# WHAT THE TASK ASKS
From the data that follows, copy every line holding the string "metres".

↓

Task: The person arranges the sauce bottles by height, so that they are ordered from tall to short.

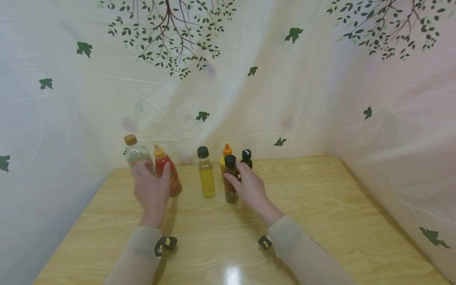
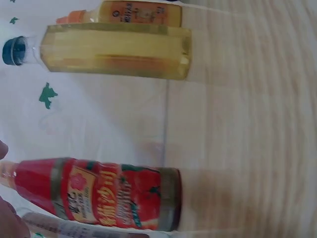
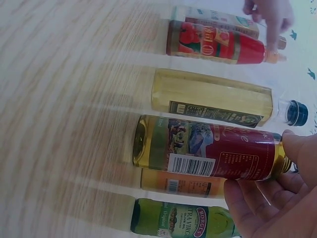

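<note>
Holding the red-labelled bottle point(image 3: 213, 146), right grip point(image 1: 251, 188) half-curled.

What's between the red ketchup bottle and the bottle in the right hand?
A clear, dark-capped bottle of yellow liquid, standing apart from the ketchup bottle; both head and right wrist views show it.

Bottles stood on a pale, wood-grained table point(image 1: 313, 190)
Towards the far edge, from left to right in the head view, are set a clear brown-capped bottle point(image 1: 137, 152), partly hidden, a red sauce bottle point(image 2: 114, 193), a dark-capped bottle of yellow liquid point(image 2: 116, 52), an orange-capped bottle point(image 2: 141, 12) and a green bottle point(image 3: 183, 218); just in front of the orange-capped one a maroon-labelled bottle point(image 3: 213, 148) is held upright, and whether its base is rested on the table cannot be told
</note>
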Demonstrator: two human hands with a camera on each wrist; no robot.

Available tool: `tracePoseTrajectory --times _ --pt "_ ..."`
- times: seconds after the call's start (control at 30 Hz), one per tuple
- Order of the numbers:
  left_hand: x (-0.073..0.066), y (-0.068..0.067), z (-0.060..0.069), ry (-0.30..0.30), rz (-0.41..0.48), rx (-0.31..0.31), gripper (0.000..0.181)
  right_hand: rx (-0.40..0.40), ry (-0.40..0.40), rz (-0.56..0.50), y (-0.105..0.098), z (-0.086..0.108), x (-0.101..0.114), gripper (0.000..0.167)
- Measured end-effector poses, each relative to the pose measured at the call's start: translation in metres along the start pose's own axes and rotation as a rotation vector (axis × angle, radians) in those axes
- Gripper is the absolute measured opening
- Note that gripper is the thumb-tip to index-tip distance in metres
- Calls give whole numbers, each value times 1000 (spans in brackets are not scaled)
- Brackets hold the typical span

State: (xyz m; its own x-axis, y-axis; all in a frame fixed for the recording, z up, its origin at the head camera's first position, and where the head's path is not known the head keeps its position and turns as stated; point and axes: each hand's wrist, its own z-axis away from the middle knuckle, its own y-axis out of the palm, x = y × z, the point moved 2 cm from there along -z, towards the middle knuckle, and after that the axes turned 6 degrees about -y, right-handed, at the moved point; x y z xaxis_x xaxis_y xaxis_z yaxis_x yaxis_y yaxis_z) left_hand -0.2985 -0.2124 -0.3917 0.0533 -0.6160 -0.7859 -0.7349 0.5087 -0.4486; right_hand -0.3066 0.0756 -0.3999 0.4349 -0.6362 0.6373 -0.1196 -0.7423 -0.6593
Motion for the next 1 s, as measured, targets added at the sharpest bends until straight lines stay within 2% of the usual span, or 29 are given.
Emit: tracePoseTrajectory --times 0.07,0.17,0.33,0.47,0.57,0.67,0.8,0.9,1.0 --pt "-5 -2 1 29 27 -25 53 0 2 2 0 0 0 38" --pt "-15 -5 5 74 52 -27 51 2 4 -2 0 -1 1 38" --pt "-35 -7 14 121 62 32 51 4 -10 -1 0 -1 1 39" --pt "-48 -4 20 203 137 60 54 -4 -18 7 0 -1 2 39" --pt "-56 3 23 241 180 83 59 -3 -18 15 -1 -1 2 39" --pt "-62 12 28 234 194 124 63 5 -6 13 -1 -2 2 40" --pt "-73 25 33 173 209 180 66 7 6 0 -1 -2 2 38" --pt "-78 35 36 141 199 189 66 2 7 -5 -1 -2 1 37" --pt "-78 44 37 150 191 184 66 -1 9 -11 -1 -2 1 36"
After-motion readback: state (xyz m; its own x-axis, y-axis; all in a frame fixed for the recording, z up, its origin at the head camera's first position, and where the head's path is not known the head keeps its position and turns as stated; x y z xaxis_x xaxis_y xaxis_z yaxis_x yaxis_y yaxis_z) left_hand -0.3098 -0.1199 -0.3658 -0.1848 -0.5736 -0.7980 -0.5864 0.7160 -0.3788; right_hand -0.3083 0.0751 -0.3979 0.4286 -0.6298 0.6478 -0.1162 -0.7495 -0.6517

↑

# WRITTEN ANSWER
- Measured end-effector poses, each relative to the pose measured at the call's start: translation in metres along the start pose's own axes and rotation as a rotation vector (axis × angle, radians) in those axes
- Note that gripper is the thumb-tip to index-tip distance in metres

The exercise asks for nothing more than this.